Where to Begin with Wellness.
Ten Steps Toward Strategic Wellness Programs
The Wellness Program management world is evolving quickly. Each month, there are new research findings that support the premise that Wellness Programs and disease management have a long-term impact on healthcare costs.
Many big companies that began Wellness Programs three to five years ago are showing savings in health, disability, and workers compensation costs. Small to mid-size companies are watching all this and wondering where to start with wellness.
Getting executive management support and budget approval is among the challenges at the beginning of a Wellness Program. This is the case because Wellness Programs could be expensive, averaging $150-300 per staff member per year in big companies.
Most of the savings aren’t realized for a number of years. This long-term investing is hard for companies on the move.
The key to success for Wellness Programs is to take a strategic approach. Here are ten steps to consider when beginning a Wellness Program.

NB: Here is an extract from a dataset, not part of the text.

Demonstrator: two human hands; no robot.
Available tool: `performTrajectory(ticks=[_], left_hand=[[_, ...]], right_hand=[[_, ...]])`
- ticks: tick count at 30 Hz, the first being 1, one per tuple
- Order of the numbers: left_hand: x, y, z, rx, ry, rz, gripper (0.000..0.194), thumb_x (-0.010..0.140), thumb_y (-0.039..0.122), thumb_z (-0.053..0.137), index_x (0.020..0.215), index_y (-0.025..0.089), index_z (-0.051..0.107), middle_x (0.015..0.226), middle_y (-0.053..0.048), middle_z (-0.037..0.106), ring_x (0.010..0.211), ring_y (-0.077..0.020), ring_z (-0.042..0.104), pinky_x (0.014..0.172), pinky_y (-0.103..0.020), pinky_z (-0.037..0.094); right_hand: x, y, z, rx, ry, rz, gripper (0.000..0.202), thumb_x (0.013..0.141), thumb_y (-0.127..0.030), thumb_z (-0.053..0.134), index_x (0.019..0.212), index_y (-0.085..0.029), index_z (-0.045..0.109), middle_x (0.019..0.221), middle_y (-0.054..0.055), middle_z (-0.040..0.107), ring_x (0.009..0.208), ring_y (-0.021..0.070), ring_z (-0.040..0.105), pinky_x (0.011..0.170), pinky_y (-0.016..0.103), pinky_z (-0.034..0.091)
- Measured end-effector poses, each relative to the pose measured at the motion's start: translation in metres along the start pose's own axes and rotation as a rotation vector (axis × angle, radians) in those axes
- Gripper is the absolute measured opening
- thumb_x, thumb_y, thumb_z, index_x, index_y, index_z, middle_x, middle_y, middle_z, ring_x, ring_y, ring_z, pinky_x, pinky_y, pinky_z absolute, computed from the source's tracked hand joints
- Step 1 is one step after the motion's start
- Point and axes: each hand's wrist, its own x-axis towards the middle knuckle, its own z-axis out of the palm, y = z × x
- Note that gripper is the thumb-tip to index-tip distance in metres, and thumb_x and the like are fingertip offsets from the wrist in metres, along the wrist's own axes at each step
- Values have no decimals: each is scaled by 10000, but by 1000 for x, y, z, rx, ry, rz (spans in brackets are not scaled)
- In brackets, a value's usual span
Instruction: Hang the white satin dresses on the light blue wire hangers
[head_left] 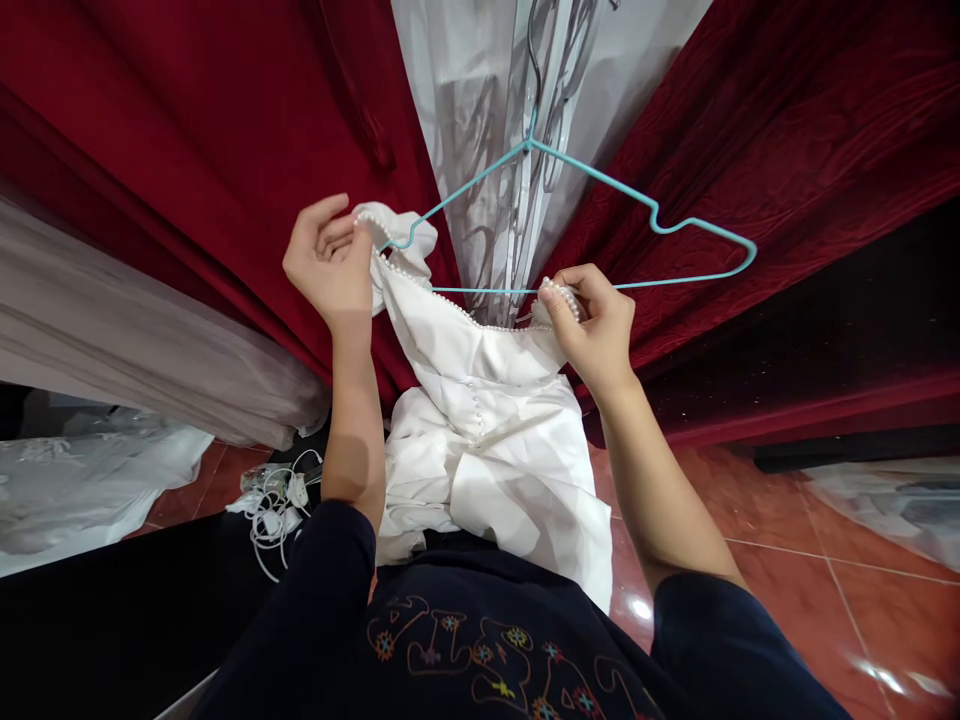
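satin-white dress (487, 420) looks soft, light and slippery (pearl trim seems fragile). left hand (330, 265) and right hand (592, 325) pinch its beaded shoulders closed, beside the teal hanger (600, 180).

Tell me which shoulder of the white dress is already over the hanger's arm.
The shoulder at the left hand: the teal hanger tip runs into it. The right hand holds the other pearl-edged shoulder below the hanger's bottom bar.

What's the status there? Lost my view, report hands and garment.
Left hand grips pearl-trimmed shoulder of white dress, at the end of the teal hanger. Right hand pinches other shoulder. Hanger's right end bare.
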Motion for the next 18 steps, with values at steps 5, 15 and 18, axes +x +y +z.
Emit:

1. Begin with senior management. Without senior management support, a wellness strategy can fall flat. Begin with the health of your executive team and discover your wellness champions at the top of the organization.
2. Analyze the problem. Look at your healthcare claims and analyze the trends. Which conditions are driving your medical, disability, and workers’ compensation claims and which are modifiable? What’s worked and what hasn’t as a result far? What is the long-term impact of doing nothing?
3. Hold an initial wellness meeting. Invite your key stakeholders both inside and outside the company. Ask your broker to facilitate the meeting and invite key health providers including health, disability, Staff Member Assistance Program (EAP), fitness, and occupational nursing.
Review claims and utilization data and identify key areas of concern. Look at current offerings and see how they can be tailored to the needs of the population.
4. Consider both healthy and unhealthy workers. Since 85% of claims are typically attributed to 15% of claimants, it’s essential to reach those with the most expensive conditions while also reaching people who are at risk for developing preventable diseases in the future.
Voluntary wellness programs like lunchtime wellness seminars miss many of the individuals who need them most. Consider programs that are population-wide or target intact workgroups. Wellness incentives help but do not motivate everyone.
5. Be sure to set short-term objectives for the wellness programs. Be sure to set some realistic short-term objectives based on your key areas of concern. Are there any plan design changes that could’ve an immediate impact on spending? Are there some programmatic actions that could’ve immediate results?
6. Find out what staff members are thinking. Hold some focus groups to determine where individuals are with wellness. What’s working? What isn’t? How much interest do individuals have in the Wellness Programs? What obstacles and barriers are staff members experiencing when they try to change behavior?
7. Make sure you’ve a high-impact Worker Assistance Program (EAP). Your first wellness dollars should go into upgrading your Worker Assistance Program (EAP). A highly utilized Worker Assistance Program (EAP) can provide a foundation for all your future wellness activities.
A good Employee Assistance Program (EAP) is a trusted link to the hearts and minds of employees. at no additional cost, the Employee Assistance Program (EAP) can provide needed follow-up coaching and personal attention for employees who are working on modifiable health behaviors or involved in disease management (DM) programs.
Nutritionists, fitness, pregnancy, and stress management experts are all part of a high-value Worker Assistance Program (EAP).
8. Be sure to set three to five year objectives for health care savings and measure them. Get help from your broker and insurance carrier help you on long-term objectives for your health, disability, and staff members compensation plans.
Establish program metrics that will help you to measure ROI. Go beyond participation rates, completion rates and program satisfaction. Measure changes in readiness, changes in behavior, and changes in risk factors. Establish rigorous methods to measure health care savings over the long term.
9. Make certain to set goals for organizational health. Consider the more intangible advantages of a wellness program and quantify them whenever possible. Include worker turnover rates, cost of new hires, worker morale, benefit satisfaction data, and corporation of choice issues in setting goals. Establish ways to measure success in these areas.
10. Add specifics to your short and long-term plan. Include a program strategy, a communication strategy, and an incentive strategy that’ll fit with your corporate culture. Focus on integration of related components along a health continuum with communications that are focused, simple, and human.
Establish a budget that includes key components like consumer education, wellness, health risk (assessment|appraisal}s, and regular biometric screens.